I’m sure you wouldn’t say it’s been obstacle-free, but so far would you say the journey has been a fairly smooth road?
It has not been a smooth road, because it has been about 30 plus years for me to build confidence in my skills as an artist and a businesswoman. My early education was limited because my teachers assumed my development was temperamental rather than audible. It was these struggles that have led me towards communicating through my art and sculptures. The Army and my Master’s Degree helped me build a business.

Another struggle is the growing pains of an introvert who now shares her feelings and perspectives with strangers. Opening my artistic self to the world is challenging because I have based my art on making common connections with viewers in unexpected ways.
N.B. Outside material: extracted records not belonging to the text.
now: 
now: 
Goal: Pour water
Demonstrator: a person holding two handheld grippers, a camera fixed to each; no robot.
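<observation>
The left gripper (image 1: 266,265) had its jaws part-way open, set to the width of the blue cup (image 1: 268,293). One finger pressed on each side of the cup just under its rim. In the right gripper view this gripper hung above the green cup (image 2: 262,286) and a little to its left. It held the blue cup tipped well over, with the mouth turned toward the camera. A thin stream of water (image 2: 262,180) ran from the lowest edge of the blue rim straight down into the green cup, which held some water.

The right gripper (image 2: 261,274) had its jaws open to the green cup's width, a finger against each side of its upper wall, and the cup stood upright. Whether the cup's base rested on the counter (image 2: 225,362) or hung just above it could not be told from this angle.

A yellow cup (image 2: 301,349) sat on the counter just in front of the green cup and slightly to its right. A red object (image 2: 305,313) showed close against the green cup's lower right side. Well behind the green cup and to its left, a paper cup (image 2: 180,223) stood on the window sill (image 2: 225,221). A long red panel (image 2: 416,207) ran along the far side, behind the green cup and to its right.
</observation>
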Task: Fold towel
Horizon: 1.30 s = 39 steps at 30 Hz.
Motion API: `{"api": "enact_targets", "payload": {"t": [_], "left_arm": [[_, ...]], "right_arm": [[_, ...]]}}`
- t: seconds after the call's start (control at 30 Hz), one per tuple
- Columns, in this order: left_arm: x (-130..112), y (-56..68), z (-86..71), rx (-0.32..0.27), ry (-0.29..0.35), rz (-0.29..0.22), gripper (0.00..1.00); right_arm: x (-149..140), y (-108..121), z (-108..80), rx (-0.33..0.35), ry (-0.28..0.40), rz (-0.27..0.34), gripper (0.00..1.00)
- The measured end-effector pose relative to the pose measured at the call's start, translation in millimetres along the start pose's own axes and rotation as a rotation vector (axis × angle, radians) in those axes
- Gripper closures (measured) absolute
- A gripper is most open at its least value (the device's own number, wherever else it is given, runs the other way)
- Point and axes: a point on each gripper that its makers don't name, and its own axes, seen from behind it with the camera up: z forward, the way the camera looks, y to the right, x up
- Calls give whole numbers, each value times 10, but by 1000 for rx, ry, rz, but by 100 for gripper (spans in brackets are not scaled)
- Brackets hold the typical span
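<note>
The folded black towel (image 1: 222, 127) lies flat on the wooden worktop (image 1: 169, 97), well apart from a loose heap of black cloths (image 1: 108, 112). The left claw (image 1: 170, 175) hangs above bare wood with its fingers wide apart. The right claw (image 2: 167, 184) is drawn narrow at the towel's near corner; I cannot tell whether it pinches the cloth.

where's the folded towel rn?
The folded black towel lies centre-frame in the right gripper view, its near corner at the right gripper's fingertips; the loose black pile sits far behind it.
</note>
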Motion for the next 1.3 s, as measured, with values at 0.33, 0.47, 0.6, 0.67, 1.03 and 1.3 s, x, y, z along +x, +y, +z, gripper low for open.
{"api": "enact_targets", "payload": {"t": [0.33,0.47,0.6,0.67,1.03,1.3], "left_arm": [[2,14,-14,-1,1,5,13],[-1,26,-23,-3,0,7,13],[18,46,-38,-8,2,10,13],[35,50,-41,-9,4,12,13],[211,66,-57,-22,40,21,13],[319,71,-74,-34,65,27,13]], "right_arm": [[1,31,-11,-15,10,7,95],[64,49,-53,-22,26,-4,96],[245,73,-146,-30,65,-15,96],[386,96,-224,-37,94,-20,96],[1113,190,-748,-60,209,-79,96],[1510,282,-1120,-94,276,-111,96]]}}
I strive to create sculptures that get people to think about their experiences and I use my experiences to provide specific details to a common story, but it is my hope that my art will also open people to new thoughts and experiences.

Alright, so let’s switch gears a bit and talk business. What should we know about your work?
I am a sculptor who creates narratives that capture a moment in time. Most of these sculptures are fictional characters in some kind of predicament. These often-unfortunate subjects portray symbolic and relatable real-world experiences to viewers. I specialize in personifying non-human subjects such as fish and birds.

I have two main goals with my artwork: 1) to create an emotional connection between the viewer and the artwork, 2) to remind people to enjoy humanity, 3) to create artwork that will inspire viewers to make positive changes in their life and in the lives of others.

I am known for my whimsical fish (wall-hanging sculptures) because it is easy to create personalities with the limitless varieties of colors and shapes in the ocean. I am also known for science fiction characters such as cupids, vampires, and zombies. However, I hope to become known for my military-themed sculptures.

What sets my work apart from others are my goals in eliciting strong emotions and aspirations, as well as my unique style. This style is a cross between whimsical, surrealism, and sometimes satirical. Meaning, my sculptures are imperfect and not symmetrical, but it is charming in their own way.

Can you share something surprising about yourself?
People might be surprised to know that I am self-taught and I don’t have formal art or sculpt training.

Another thing people might be surprised to know is that I don’t sketch before I start sculpting. I like to let the properties of the clay lead me to creative forms. I may make sketches for complex custom sculptures.